Exercise goal: Beneath this line are entries. Copy the range from the line with "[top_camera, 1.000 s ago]" to the line with "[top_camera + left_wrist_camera", ends included, exactly; leave pictures out.

· · · ·

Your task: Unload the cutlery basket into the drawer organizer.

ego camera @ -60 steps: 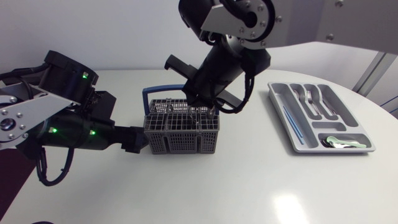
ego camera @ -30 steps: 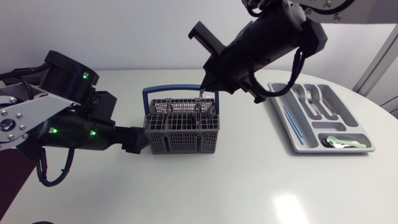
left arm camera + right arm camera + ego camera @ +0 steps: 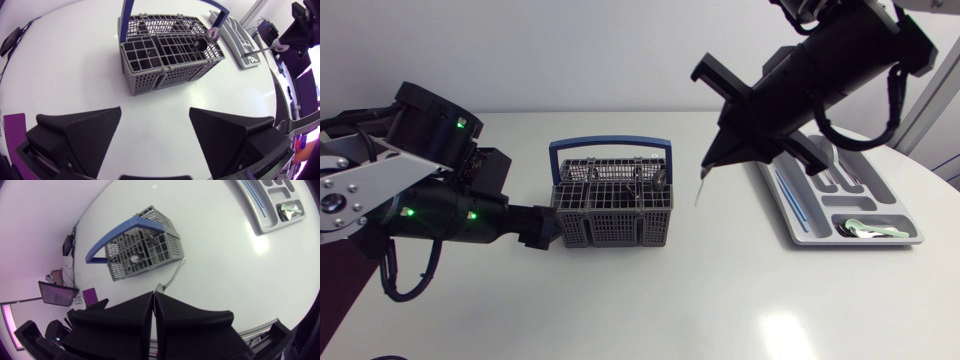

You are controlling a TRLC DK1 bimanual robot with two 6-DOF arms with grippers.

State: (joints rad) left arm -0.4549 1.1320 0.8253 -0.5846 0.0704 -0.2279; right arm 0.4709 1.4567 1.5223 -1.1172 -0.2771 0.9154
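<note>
The grey cutlery basket (image 3: 612,212) with a blue handle (image 3: 610,146) stands mid-table, and a few pieces still stand in it. My left gripper (image 3: 536,228) is open just left of it; in the left wrist view the basket (image 3: 167,55) lies ahead of the gripper (image 3: 155,131), apart from both fingers. My right gripper (image 3: 710,166) hangs in the air between basket and drawer organizer (image 3: 790,222), shut on a slim metal piece of cutlery (image 3: 700,188) that dangles below it. In the right wrist view that piece (image 3: 173,275) sticks out ahead of the gripper (image 3: 154,305). Its kind is unclear.
The grey organizer holds forks and spoons (image 3: 825,165) in its far compartments, a blue stick (image 3: 790,196) in the long slot and green-white items (image 3: 868,229) in the near one. Bare white tabletop (image 3: 720,290) spreads in front of the basket and the organizer.
My right arm has lifted the piece of cutlery out of the basket and carried it to the right, toward the organizer. The left arm and the basket have stayed put.
</note>
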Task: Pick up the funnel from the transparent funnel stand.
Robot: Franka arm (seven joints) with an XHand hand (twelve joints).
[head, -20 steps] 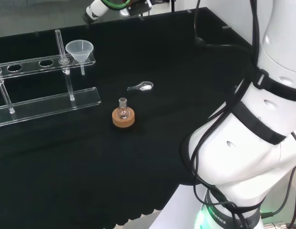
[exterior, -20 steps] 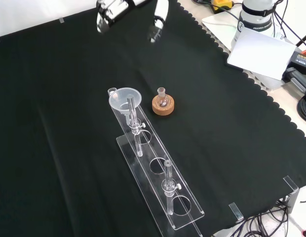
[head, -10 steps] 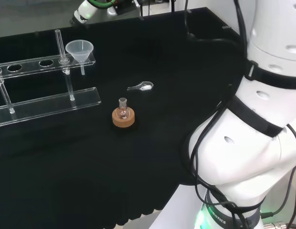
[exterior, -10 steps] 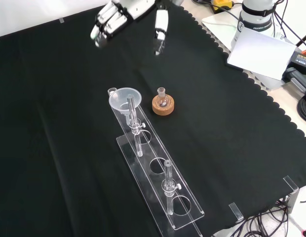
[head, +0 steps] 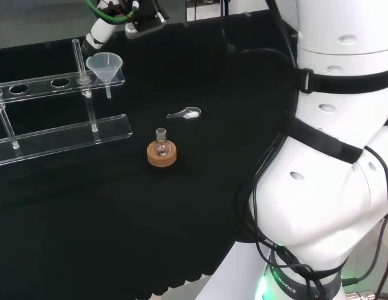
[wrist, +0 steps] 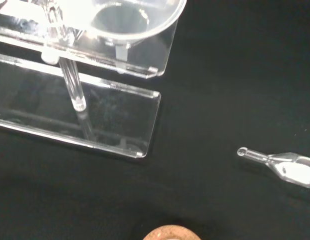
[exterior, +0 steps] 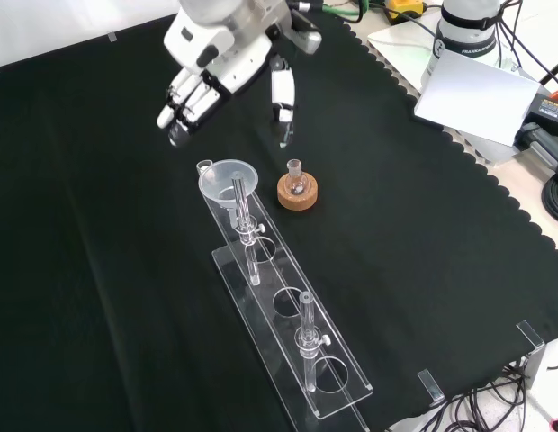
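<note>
Black cloth covers the bench; the black and white hand, fingers straight and apart, is poised above the clear plastic funnel seated in the transparent acrylic funnel stand; descent and closure around its rim are judged next.

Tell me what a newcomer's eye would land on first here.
In the front view the black and white hand stands out, its fingers straight above the black cloth, just beyond the funnel. The funnel sits in the end hole of the clear stand. To its right, a small flask rests on a cork ring.
</note>
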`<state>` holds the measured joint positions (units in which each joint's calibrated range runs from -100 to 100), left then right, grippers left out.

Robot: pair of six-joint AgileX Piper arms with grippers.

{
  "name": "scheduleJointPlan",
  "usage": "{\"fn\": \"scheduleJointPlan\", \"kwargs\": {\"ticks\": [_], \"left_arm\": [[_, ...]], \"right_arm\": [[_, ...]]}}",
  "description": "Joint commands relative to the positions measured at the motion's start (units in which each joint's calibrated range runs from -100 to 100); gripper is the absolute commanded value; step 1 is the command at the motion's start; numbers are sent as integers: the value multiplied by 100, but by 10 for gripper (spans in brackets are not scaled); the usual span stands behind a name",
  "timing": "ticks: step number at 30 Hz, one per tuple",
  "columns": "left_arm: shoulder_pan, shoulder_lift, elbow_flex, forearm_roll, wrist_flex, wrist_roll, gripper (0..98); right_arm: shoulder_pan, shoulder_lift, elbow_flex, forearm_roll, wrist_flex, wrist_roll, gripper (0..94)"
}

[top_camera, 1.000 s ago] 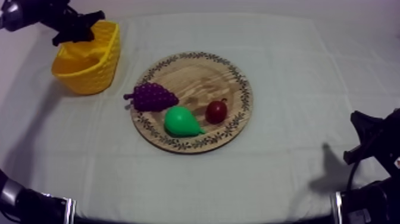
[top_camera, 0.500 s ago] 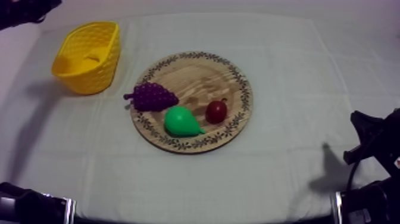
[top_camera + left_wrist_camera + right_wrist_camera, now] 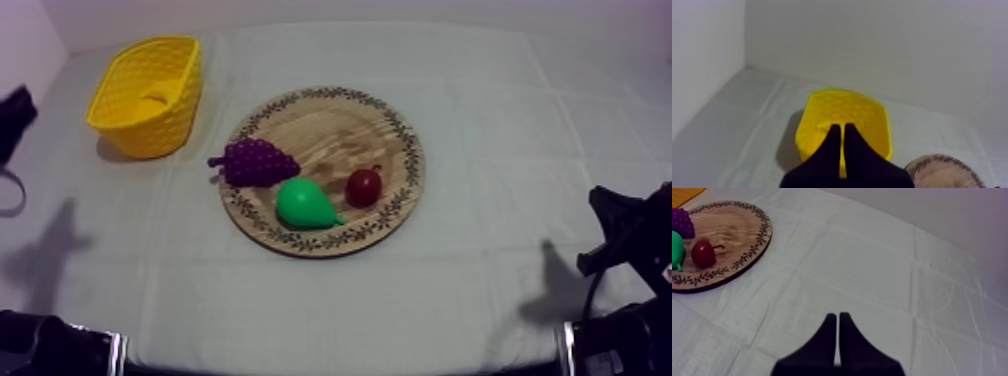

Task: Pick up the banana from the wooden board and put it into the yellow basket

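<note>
The yellow basket [image 3: 148,95] stands at the table's far left, and a pale yellow curved shape, the banana [image 3: 154,99], lies inside it. On the round wooden board [image 3: 330,120] lie the grapes [image 3: 256,161], the green pear [image 3: 304,205] and the small red fruit [image 3: 363,186]. My left gripper [image 3: 839,126] is shut on nothing, its fingers a narrow wedge, drawn back from the basket [image 3: 844,112]. A part of my left arm [image 3: 14,115] shows at the table's left edge. My right gripper [image 3: 837,315] is shut and empty over bare cloth, to the right of the board [image 3: 732,223].
The board's rim [image 3: 944,167] lies just right of the basket in the left wrist view. My right arm [image 3: 620,240] rests low at the right edge. Bare cloth stretches along the front and the right of the table. A wall rises behind the basket.
My left arm has drawn away from the basket's far rim, out to the table's left edge and lower. The fruit, the board and the right arm have not moved.
</note>
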<state>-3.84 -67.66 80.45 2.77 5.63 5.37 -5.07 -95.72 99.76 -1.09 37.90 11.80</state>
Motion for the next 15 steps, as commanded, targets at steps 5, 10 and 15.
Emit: {"fn": "scheduleJointPlan", "kwargs": {"ticks": [5,10,15], "left_arm": [[9,-1633,1692,-6,303,49,7],[104,-2082,1885,-12,736,10,6],[99,-2593,1924,-54,1515,-12,6]], "right_arm": [[2,-3,2,-1,0,-2,2],[2,-3,2,-1,0,-2,2],[2,-3,2,-1,0,-1,2]]}}
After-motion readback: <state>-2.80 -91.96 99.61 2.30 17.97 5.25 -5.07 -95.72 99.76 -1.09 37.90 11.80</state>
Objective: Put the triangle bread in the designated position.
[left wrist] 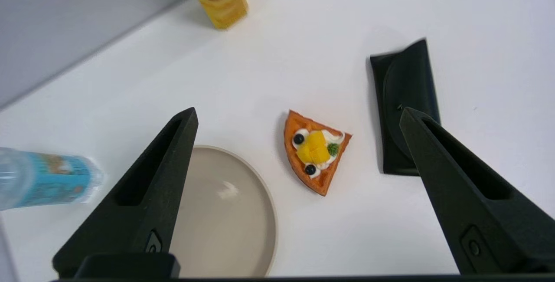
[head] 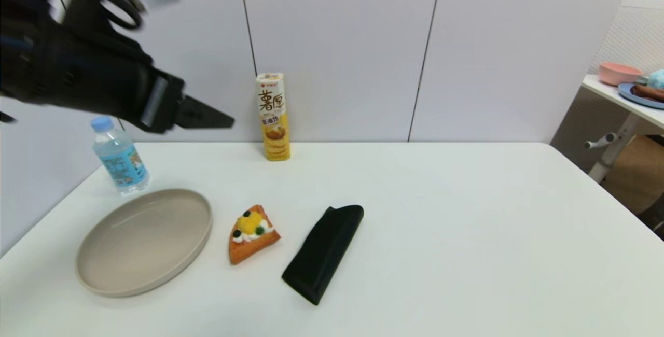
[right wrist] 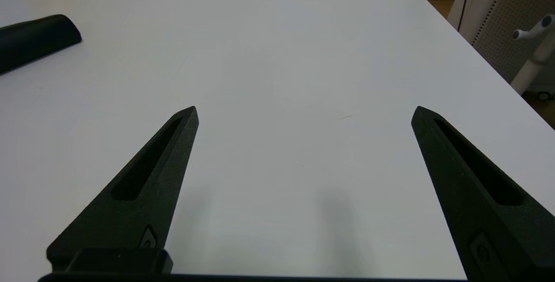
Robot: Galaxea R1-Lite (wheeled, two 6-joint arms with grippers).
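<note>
Head view shows the left gripper raised high above the table's far left, fingers spread wide and empty, tips aimed toward the table's middle. One triangle bread lies flat well below it, between one beige plate and one black pouch, touching neither. Right gripper hovers low with fingers apart over bare table.

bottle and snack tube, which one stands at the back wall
The snack tube, yellow and upright at the table's far edge against the wall. The bottle stands nearer, at the left edge behind the plate.
</note>
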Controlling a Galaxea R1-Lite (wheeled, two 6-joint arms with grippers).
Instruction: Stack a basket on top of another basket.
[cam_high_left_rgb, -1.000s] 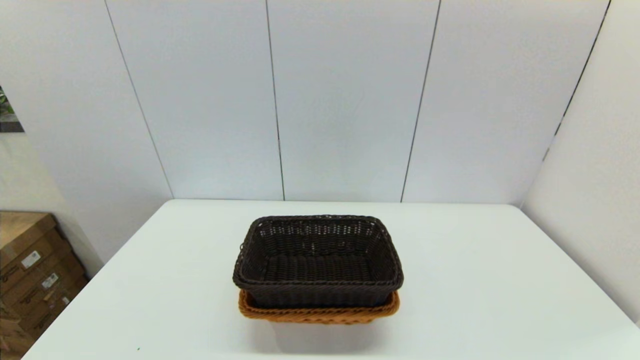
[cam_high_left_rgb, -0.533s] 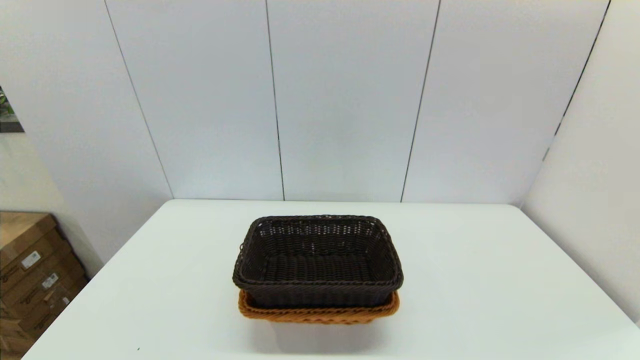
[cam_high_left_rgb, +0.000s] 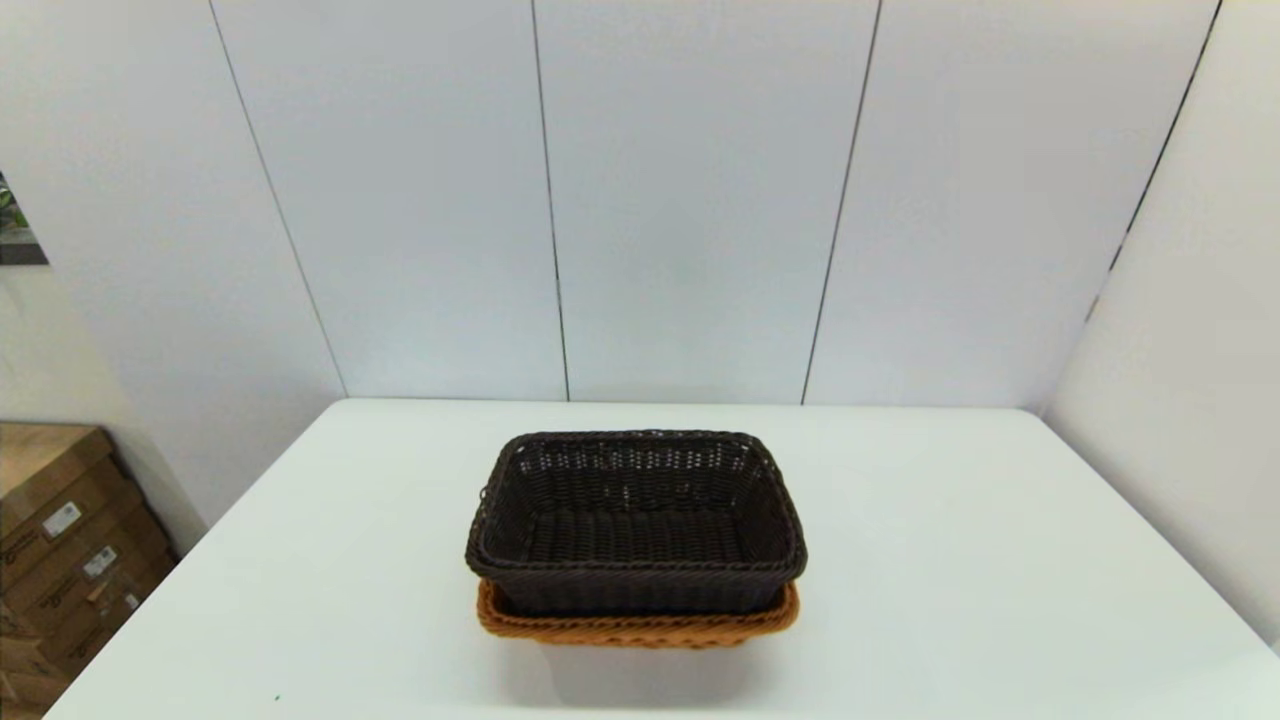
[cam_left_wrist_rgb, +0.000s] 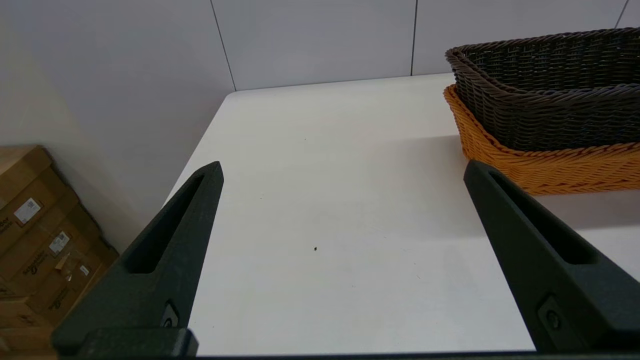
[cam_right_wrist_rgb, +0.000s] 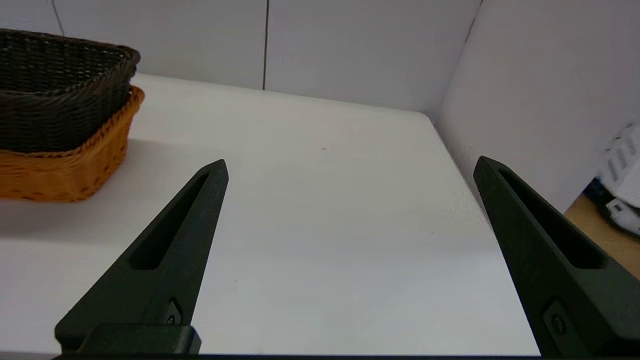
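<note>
Now dark brown basket (cam_high_left_rgb: 636, 520) nests in orange basket (cam_high_left_rgb: 636, 628); left gripper (cam_left_wrist_rgb: 343, 169) and right gripper (cam_right_wrist_rgb: 350, 165) gape.

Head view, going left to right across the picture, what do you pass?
Cardboard boxes on the floor, then the white table, then the dark brown basket nested in the orange basket at the middle, then more bare table, then the side wall.

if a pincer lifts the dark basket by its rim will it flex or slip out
The dark brown basket, nested in the orange basket, is probably light: its sides are open weave. The rolled rim looks stiff enough to hold shape, though it may flex a little. Its ribbed weave should grip rather than slip, but a one-sided lift would likely tilt it.
</note>
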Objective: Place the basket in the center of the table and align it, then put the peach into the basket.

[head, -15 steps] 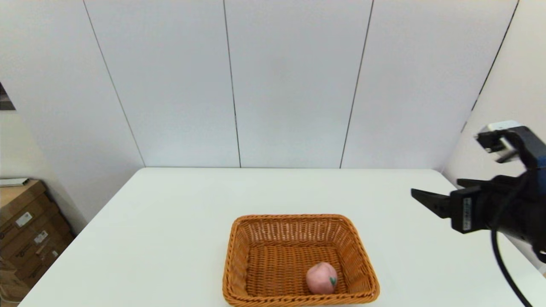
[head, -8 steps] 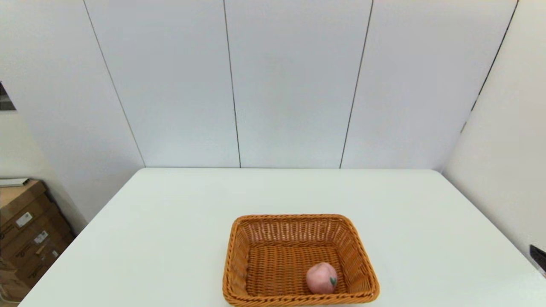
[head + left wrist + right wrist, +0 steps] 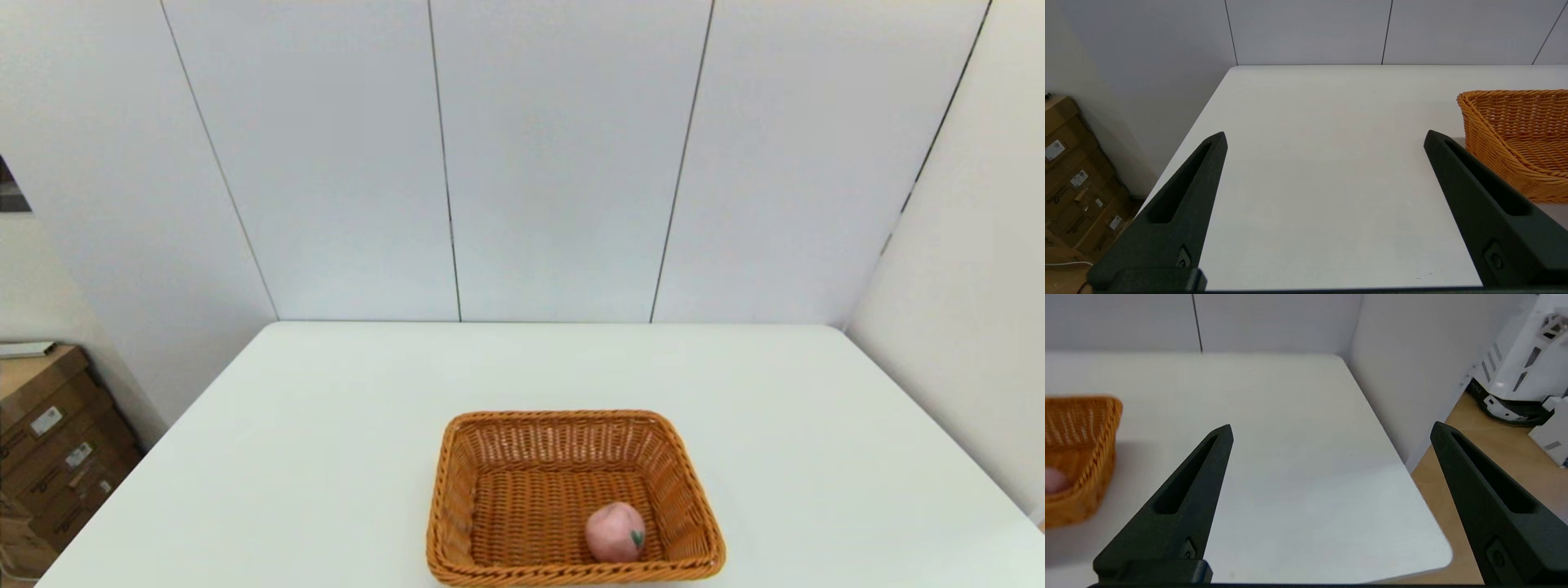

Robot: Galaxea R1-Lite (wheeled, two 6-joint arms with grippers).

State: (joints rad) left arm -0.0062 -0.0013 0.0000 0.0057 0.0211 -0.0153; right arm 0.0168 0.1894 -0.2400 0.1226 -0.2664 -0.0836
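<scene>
peach [image 3: 615, 532] in basket [image 3: 522, 445] on table [image 3: 326, 408], left gripper [image 3: 1325, 134] and right gripper [image 3: 1331, 428] fingers wide

No legible writing anywhere

We found no text, brand, number or sign that we could read. The cardboard boxes [image 3: 57, 441] stacked on the floor past the left edge of the table [image 3: 326, 425] carried small white stickers [image 3: 1054, 150], and dark printing ran along the side of one, but every mark was too small for us to make out. The woven basket [image 3: 457, 498] and the peach [image 3: 614, 532] inside it bore no lettering, and neither did the wall panels.
</scene>
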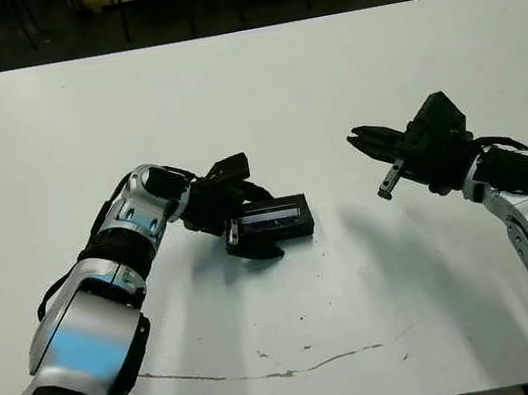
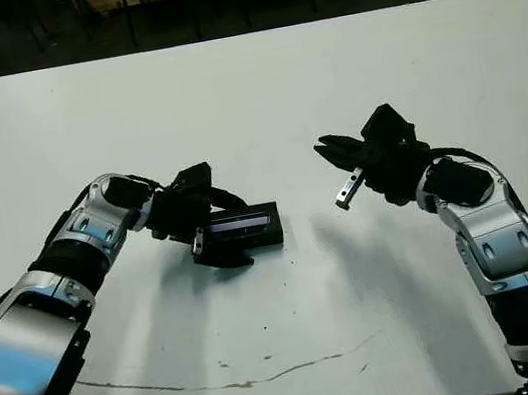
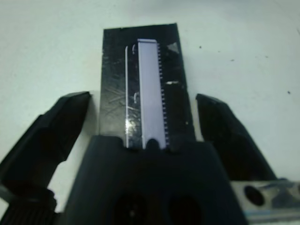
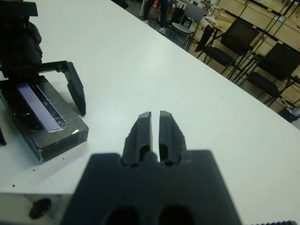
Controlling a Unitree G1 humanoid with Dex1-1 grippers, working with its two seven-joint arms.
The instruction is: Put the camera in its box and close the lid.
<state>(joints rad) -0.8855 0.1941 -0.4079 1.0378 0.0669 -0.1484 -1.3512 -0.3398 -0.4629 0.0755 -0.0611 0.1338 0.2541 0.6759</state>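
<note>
Nearest the robot, the white table (image 1: pixel 257 97) carries a thin brown crack-like line (image 1: pixel 273 370) running left to right close to its near edge. Farther in, left of the table's middle, the small black rectangular box (image 1: pixel 273 223) lies flat with its long side running left to right, and the flat black lid (image 3: pixel 143 89) with its glossy pale greyish stripe sits on top of it, covering it, so that nothing of the inside shows. Whether the camera is within cannot be told from any view. The left gripper (image 1: pixel 244 216), two black fingers on a silver and black arm, reaches in from the left and straddles the left end of the closed box; in the left wrist view one finger (image 3: pixel 51 136) stands on each long side of the box with pale table showing between finger and wall, so the pincer is spread and grips nothing. To the right, well apart from the box, the right gripper (image 1: pixel 372 161) hangs above bare table, pointing left toward the box; in the right wrist view its two black fingers (image 4: pixel 140 133) lie side by side with only a thin slit between them, clenched on nothing. Beyond the far edge of the table lies dark floor with black chairs (image 4: pixel 234 42).
</note>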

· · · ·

Output:
[top_camera, 1.000 s ago] 
[top_camera, 0.500 s ago] 
[top_camera + left_wrist_camera + right_wrist_camera, now] 

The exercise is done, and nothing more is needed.